Ohio Edison Company (subsidiary of FirstEnergy) v. Commissioner: Lead counsel for a challenge to the allowance of a Research and Development Credit for internal use software. Obtained a favorable settlement from IRS counsel prior to trial.
Pennsylvania General Energy Company v. Commissioner: Trial counsel for a challenge to a charitable contribution for the donation of 13,000 acres to the state of Pennsylvania.
Gibson Greetings, Inc. (subsidiary of American Greetings Corp.) v. Commissioner: Lead counsel for a challenge of a contingent earn-out agreement, and whether the event was a closed transaction.

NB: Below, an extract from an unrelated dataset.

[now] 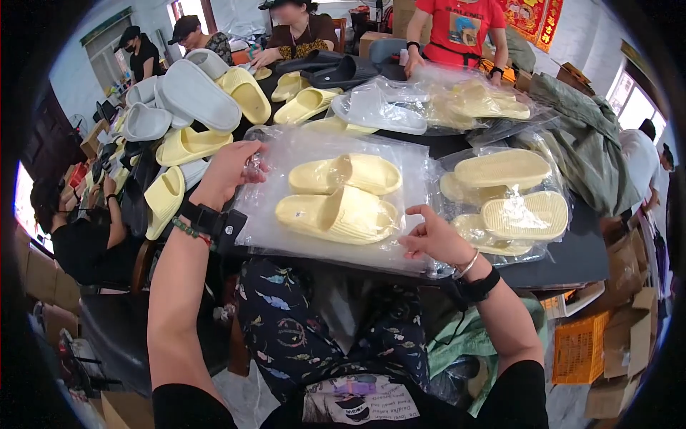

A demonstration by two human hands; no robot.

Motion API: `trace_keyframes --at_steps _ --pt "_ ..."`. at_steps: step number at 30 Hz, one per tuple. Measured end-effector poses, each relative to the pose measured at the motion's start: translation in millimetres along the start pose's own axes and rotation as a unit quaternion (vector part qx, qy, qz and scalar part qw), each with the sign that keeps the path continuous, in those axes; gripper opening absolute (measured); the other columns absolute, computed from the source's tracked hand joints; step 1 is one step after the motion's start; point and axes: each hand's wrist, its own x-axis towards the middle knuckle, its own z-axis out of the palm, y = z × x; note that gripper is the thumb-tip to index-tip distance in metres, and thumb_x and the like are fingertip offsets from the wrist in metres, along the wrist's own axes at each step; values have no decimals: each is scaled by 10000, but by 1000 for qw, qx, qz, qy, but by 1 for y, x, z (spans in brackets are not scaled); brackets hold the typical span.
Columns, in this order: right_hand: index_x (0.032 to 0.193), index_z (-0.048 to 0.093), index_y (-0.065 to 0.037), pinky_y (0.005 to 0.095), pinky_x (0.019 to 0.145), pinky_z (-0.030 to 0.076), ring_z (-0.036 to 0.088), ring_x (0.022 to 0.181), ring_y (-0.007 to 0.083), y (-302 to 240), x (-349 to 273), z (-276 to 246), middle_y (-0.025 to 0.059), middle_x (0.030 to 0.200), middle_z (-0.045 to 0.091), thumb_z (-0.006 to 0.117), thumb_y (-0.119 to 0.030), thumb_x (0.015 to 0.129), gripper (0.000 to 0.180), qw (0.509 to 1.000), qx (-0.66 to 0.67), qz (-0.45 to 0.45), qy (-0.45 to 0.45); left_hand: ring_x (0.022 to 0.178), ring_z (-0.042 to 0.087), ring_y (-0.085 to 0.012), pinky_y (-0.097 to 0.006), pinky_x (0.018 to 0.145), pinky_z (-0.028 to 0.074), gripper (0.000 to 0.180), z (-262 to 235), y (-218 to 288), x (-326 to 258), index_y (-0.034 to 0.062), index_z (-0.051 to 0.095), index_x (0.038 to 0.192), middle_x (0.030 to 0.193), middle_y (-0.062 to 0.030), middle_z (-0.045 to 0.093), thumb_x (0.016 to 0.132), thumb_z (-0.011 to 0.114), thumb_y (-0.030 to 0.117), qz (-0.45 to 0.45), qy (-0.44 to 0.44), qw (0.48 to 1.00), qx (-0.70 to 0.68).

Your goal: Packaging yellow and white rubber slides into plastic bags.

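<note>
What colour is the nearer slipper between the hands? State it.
The nearer slipper is pale yellow; it shows best in the head view.

The top edge cuts off the head of the person in the red shirt (461,36). Another person's face (289,16) is just a blur. The big green sack (586,136) hides part of someone in a pale shirt (638,168). Slippers and bags cover most of the black counter (575,250). Bright shine hides bits of the yellow soles (525,216). You can't tell if the left hand (232,170) and right hand (441,239) pinch the clear bag (263,207) or just touch it.
</note>
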Motion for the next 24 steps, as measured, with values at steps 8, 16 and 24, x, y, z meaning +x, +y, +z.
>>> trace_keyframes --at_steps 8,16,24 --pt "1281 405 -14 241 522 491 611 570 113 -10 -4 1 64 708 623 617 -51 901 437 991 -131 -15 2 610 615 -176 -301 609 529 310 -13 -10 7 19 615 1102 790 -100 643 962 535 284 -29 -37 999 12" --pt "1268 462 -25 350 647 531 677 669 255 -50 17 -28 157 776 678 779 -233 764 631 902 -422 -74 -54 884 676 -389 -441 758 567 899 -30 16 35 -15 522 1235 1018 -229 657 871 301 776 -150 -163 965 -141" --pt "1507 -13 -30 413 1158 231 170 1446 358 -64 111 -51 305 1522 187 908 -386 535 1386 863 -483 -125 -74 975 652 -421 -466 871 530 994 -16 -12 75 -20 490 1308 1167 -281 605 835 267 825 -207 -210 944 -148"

Favorable settlement obtained from IRS counsel prior to trial.
Burlington Group v. Commissioner: Lead counsel for a challenge to a charitable contribution taken for the donation of an aquifer to the local township for use in its water supply. Reached a favorable settlement with IRS counsel prior to trial.
Fishermen’s Hospital, Inc. v. Commissioner: Lead counsel for a petition for declaratory judgment (exempt organization). Sustained the client's status as an exempt Section 501(c)(3) entity.

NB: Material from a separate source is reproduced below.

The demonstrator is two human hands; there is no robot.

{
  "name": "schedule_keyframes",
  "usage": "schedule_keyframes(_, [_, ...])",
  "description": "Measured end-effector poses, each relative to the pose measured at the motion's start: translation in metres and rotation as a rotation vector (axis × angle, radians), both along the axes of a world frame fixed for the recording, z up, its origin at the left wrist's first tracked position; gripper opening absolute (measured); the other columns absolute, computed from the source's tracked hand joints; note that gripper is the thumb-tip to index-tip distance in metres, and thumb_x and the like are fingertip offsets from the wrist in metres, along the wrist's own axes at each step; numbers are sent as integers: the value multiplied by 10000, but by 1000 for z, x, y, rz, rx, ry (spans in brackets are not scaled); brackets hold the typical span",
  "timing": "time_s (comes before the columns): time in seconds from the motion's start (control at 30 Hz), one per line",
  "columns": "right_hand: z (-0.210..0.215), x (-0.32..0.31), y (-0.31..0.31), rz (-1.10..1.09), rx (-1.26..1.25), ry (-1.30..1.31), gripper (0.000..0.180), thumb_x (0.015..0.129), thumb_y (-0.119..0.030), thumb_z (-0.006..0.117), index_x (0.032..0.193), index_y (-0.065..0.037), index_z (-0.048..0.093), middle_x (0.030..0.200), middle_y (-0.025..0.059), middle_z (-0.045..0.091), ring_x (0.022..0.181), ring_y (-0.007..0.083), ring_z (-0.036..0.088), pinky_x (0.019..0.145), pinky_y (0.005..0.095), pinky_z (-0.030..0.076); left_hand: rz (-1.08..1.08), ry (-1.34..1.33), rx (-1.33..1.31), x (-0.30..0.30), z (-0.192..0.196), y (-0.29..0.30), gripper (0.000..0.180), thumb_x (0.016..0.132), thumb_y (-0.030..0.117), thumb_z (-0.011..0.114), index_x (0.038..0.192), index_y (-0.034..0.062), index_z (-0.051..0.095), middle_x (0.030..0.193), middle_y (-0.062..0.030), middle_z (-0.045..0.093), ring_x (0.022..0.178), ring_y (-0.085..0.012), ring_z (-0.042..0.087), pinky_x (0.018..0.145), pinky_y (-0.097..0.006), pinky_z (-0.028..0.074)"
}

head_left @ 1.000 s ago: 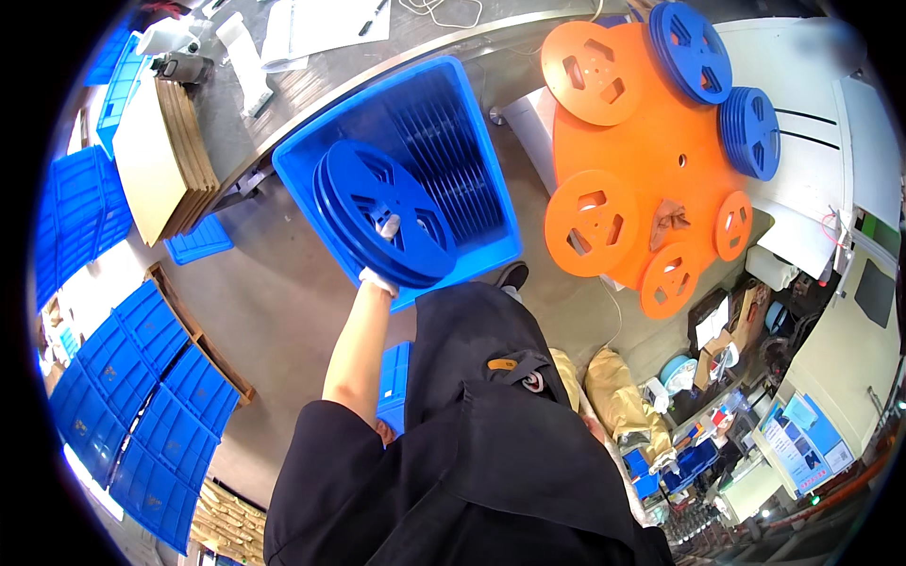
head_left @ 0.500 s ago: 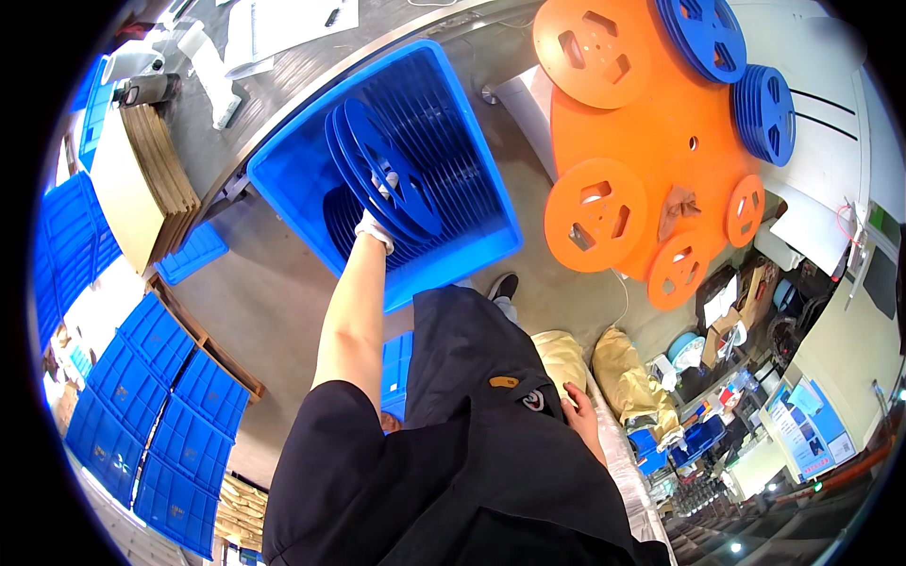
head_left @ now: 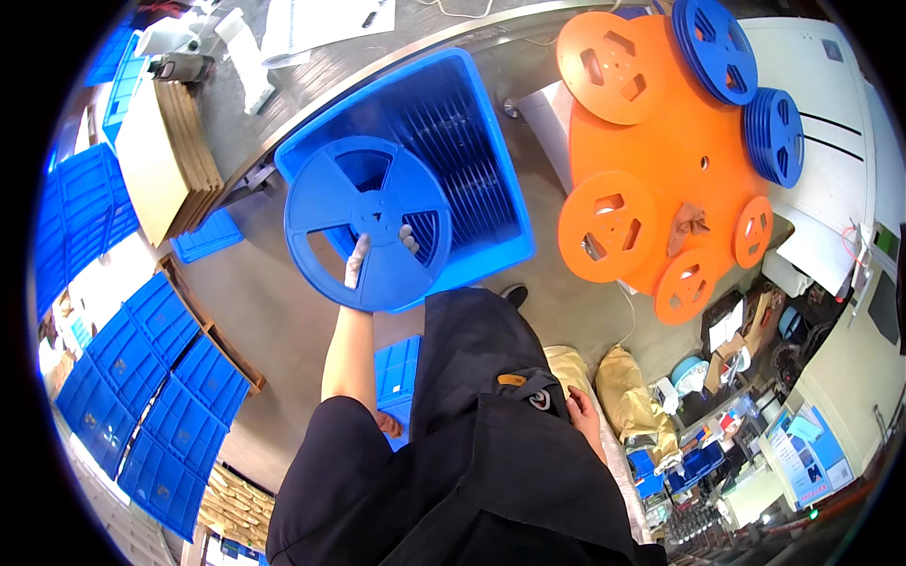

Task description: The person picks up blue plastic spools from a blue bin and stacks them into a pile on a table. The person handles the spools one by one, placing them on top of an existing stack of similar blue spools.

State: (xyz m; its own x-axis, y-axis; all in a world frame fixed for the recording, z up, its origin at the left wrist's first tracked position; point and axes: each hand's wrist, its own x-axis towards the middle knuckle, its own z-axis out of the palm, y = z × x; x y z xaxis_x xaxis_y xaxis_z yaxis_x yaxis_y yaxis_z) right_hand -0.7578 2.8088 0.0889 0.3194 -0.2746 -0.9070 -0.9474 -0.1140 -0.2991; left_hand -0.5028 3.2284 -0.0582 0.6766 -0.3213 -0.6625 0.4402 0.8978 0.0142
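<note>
My left hand (head_left: 357,262), in a pale glove, grips a large blue reel (head_left: 401,274). Its thumb lies on the near face, and some fingertips show through a cut-out in the reel. The reel's flat face is turned up toward me, above the left part of a blue bin (head_left: 517,253). Whether a second reel lies behind it is hidden. Inside the bin, several thin blue reels (head_left: 462,160) stand on edge in a row. My right hand (head_left: 583,417) is bare and rests beside my dark clothing, fingers loosely extended, holding nothing.
An orange round plate (head_left: 651,156) at the right carries several orange reels (head_left: 607,226) and stacks of blue reels (head_left: 774,137). A grey table (head_left: 311,71) lies beyond the bin. Cardboard sheets (head_left: 175,160) and stacked blue crates (head_left: 151,396) stand at left.
My left hand has lifted the blue reel up out of the bin's row toward me. The reel has turned from nearly edge-on to face-up. My right hand has stayed at my side.
</note>
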Motion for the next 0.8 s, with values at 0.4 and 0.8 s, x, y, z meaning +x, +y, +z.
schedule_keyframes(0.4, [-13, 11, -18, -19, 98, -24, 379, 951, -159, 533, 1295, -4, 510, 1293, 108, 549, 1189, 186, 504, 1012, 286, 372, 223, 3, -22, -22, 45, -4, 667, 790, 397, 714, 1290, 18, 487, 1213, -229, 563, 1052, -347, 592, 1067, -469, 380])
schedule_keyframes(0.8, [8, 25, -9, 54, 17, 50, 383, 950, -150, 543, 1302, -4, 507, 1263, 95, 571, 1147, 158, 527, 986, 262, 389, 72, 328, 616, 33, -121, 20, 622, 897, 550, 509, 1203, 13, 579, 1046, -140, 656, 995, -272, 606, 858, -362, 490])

Argo Sales Co. v. Commissioner: Lead government counsel to defend the IRS' position that certain items of income were properly treated as built-in gain pursuant to Section 1374 (D)(5) of the Internal Revenue Code. Received a favorable opinion from the court.
Rondy, Inc. v. Commissioner: Lead government counsel to defend the IRS' position that certain items of income were properly treated as built-in gain pursuant to Section 1374 (D)(5) of the Internal Revenue Code. Received a favorable opinion from the court.
Southwestern Energy v. Commissioner: Lead government counsel to defend the IRS' position that the return of over-recovered gas costs to the utility’s customers through a reduction in future rates does not qualify as a Section 162 business expense, merely a reduction in the future income. Received a favorable opinion from the court on all issues.
Edward and Rosalie v. Commissioner: Lead government counsel to defend the IRS' position that advances made by the taxpayer were equity rather than debt and that such losses were no subject to ordinary loss under Section 1244 of the Internal Revenue Code, along with other various issues. Received a favorable opinion from the court on all issues.
Steven and Betty Babin v. Commissioner: Lead government counsel to defend the IRS' position that the discharge of recourse mortgage was not excludable from taxpayers' income. Received a favorable opinion from the court.